Required action ▸ Copy down the listing below exactly, please, including every line.

Data block ▸
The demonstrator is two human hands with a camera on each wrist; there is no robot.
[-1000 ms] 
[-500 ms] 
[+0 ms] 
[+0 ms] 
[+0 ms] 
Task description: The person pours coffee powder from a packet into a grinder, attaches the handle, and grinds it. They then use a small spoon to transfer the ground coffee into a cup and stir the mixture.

Solution for this task ▸
The demonstrator is two human hands with a camera on each wrist; there is no robot.
[-1000 ms] 
[-500 ms] 
[+0 ms] 
[+0 ms] 
[+0 ms] 
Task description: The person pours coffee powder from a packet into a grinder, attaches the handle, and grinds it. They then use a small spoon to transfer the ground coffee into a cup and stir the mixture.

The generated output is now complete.